▶ **Your goal**:
Transcribe the records below exactly.

▶ **Data shown**:
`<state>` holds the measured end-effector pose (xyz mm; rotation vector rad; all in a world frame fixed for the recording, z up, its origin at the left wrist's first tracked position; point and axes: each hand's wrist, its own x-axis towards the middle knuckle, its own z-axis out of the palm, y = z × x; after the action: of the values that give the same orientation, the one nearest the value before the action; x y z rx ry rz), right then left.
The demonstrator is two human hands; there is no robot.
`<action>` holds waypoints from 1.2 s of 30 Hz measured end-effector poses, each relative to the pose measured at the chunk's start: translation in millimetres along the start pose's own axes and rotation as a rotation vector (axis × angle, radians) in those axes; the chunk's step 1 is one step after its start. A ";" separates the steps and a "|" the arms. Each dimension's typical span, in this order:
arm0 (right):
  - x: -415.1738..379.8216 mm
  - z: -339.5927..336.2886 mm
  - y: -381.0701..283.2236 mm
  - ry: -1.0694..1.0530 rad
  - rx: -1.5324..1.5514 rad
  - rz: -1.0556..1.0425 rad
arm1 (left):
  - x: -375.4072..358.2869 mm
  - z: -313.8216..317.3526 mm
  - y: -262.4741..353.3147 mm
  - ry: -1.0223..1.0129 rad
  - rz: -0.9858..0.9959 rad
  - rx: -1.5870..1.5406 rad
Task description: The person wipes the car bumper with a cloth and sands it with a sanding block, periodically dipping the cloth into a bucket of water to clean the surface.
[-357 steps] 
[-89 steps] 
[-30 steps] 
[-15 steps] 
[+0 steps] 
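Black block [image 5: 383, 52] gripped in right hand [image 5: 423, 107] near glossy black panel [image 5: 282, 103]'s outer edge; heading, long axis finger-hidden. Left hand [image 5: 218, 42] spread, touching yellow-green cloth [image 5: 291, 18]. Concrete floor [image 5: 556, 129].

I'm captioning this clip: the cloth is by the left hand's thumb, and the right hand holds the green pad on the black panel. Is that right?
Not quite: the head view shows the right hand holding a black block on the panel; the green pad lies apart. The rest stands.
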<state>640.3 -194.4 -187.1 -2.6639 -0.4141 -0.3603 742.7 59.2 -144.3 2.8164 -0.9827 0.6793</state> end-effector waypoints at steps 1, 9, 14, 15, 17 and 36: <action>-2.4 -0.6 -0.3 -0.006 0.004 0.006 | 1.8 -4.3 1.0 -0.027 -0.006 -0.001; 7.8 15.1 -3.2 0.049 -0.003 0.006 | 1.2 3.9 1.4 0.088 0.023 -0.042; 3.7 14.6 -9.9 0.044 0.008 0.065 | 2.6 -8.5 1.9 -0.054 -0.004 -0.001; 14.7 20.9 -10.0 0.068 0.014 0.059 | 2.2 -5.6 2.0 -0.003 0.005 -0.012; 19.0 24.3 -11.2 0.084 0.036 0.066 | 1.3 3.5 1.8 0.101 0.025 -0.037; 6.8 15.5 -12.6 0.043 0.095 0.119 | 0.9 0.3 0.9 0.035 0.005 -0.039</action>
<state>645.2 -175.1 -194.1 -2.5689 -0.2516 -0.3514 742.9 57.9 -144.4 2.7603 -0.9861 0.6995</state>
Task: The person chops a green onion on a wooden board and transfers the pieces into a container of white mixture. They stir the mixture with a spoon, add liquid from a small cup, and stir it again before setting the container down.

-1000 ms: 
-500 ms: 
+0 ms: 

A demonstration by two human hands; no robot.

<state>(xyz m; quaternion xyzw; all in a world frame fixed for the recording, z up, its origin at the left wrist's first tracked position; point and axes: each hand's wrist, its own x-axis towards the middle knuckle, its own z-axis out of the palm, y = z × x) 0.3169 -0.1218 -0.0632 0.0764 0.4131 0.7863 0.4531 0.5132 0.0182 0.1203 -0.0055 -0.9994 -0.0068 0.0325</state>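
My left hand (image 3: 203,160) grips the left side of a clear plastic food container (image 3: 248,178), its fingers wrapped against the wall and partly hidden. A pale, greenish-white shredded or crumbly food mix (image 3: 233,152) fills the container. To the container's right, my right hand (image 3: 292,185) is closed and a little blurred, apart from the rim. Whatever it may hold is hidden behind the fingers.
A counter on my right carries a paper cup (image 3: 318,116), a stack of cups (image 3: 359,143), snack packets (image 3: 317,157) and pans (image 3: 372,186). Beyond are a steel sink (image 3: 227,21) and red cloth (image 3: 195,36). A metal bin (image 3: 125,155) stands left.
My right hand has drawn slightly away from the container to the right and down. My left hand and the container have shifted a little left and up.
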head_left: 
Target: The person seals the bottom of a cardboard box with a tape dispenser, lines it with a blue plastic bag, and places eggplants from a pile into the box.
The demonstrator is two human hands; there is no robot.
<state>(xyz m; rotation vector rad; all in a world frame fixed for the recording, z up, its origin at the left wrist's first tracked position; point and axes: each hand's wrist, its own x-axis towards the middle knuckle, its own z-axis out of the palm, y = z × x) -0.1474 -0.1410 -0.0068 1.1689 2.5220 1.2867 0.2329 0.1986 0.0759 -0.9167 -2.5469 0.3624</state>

▶ **Result**:
`<state>` holds the measured end-effector pose (xyz mm; rotation vector rad; all in a world frame fixed for the recording, z up, its origin at the left wrist's first tracked position; point and axes: each hand's wrist, its own x-axis towards the middle knuckle, its own z-axis out of the palm, y = z × x; after the action: of the values that give the same orientation, the one nearest the value before the action; x y z rx ry rz), right then left.
The demonstrator is two human hands; there is no robot.
`<action>` holds waypoints from 1.2 s of 30 Hz measured end-effector poses, each relative to the pose measured at the chunk's start: translation in millimetres along the start pose's own axes and rotation as a rotation vector (axis × angle, radians) in those axes; the chunk's step 1 is one step after its start. A ";" separates the steps and a "|" the arms. Each dimension's typical span, in this order:
arm0 (right):
  - x: -415.1738..379.8216 mm
  - z: -339.5927..336.2886 mm
  - y: -381.0701..283.2236 mm
  - ry: -1.0694..1.0530 rad
  - rx: -1.5324..1.5514 rad
  - rz: -1.0556..1.0425 rad
arm1 (left):
  - x: -375.4072..358.2869 mm
  - z: -313.8216..317.3526 mm
  - y: -262.4741..353.3147 mm
  - ry: -1.0223..1.0129 rad
  - rz: -0.9858..0.9959 rad
  - rx: -1.5870..1.5406 rad
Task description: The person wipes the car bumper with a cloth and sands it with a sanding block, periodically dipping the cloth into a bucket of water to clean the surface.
[-357 steps] 
[-89 steps] 
[-30 steps] 
[-15 steps] 
[+0 steps] 
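Black block [image 5: 383, 52] gripped in right hand [image 5: 423, 107] near glossy black panel [image 5: 282, 103]'s outer edge; heading, long axis finger-hidden. Left hand [image 5: 218, 42] spread, touching yellow-green cloth [image 5: 291, 18]. Concrete floor [image 5: 556, 129].

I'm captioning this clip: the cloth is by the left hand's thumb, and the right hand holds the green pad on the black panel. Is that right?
Not quite: the head view shows the right hand holding a black block on the panel; the green pad lies apart. The rest stands.
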<state>640.3 -194.4 -187.1 -2.6639 -0.4141 -0.3603 742.7 59.2 -144.3 2.8164 -0.9827 0.6793</state> end-effector waypoints at steps 1, 9, 14, 15, 17 and 36: <action>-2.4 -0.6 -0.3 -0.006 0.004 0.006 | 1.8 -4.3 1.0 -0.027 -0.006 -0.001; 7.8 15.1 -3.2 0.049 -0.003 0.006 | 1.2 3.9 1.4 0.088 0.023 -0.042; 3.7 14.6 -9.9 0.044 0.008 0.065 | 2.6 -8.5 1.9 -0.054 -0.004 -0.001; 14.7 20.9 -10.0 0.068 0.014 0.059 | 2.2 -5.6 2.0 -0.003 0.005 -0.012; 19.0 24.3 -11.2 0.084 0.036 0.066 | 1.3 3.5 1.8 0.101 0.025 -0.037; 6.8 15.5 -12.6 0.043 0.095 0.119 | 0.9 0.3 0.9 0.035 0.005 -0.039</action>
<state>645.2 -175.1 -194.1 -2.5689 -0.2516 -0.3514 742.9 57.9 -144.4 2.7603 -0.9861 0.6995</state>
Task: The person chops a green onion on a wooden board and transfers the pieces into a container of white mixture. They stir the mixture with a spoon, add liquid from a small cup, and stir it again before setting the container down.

-1000 ms: 
-500 ms: 
+0 ms: 

A demonstration by two human hands; no robot.

<state>(xyz m; quaternion xyzw; all in a world frame fixed for the recording, z up, its origin at the left wrist's first tracked position; point and axes: each hand's wrist, its own x-axis towards the middle knuckle, its own z-axis out of the palm, y = z × x) 0.3169 -0.1218 -0.0632 0.0764 0.4131 0.7863 0.4531 0.5132 0.0182 0.1203 -0.0055 -0.9994 -0.0068 0.0325</state>
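My left hand (image 3: 203,160) grips the left side of a clear plastic food container (image 3: 248,178), its fingers wrapped against the wall and partly hidden. A pale, greenish-white shredded or crumbly food mix (image 3: 233,152) fills the container. To the container's right, my right hand (image 3: 292,185) is closed and a little blurred, apart from the rim. Whatever it may hold is hidden behind the fingers.
A counter on my right carries a paper cup (image 3: 318,116), a stack of cups (image 3: 359,143), snack packets (image 3: 317,157) and pans (image 3: 372,186). Beyond are a steel sink (image 3: 227,21) and red cloth (image 3: 195,36). A metal bin (image 3: 125,155) stands left.
My right hand has drawn slightly away from the container to the right and down. My left hand and the container have shifted a little left and up.
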head_left: 
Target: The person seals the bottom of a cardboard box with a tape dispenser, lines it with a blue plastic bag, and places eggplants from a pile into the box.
The demonstrator is two human hands; there is no robot.
<state>(xyz m; rotation vector rad; all in a world frame fixed for the recording, z up, its origin at the left wrist's first tracked position; point and axes: each hand's wrist, its own x-axis towards the middle knuckle, its own z-axis out of the palm, y = z × x) -0.1474 -0.1410 -0.0068 1.1689 2.5220 1.2867 0.2329 0.1986 0.0759 -0.9167 -2.5469 0.3624</state>

This completes the required output.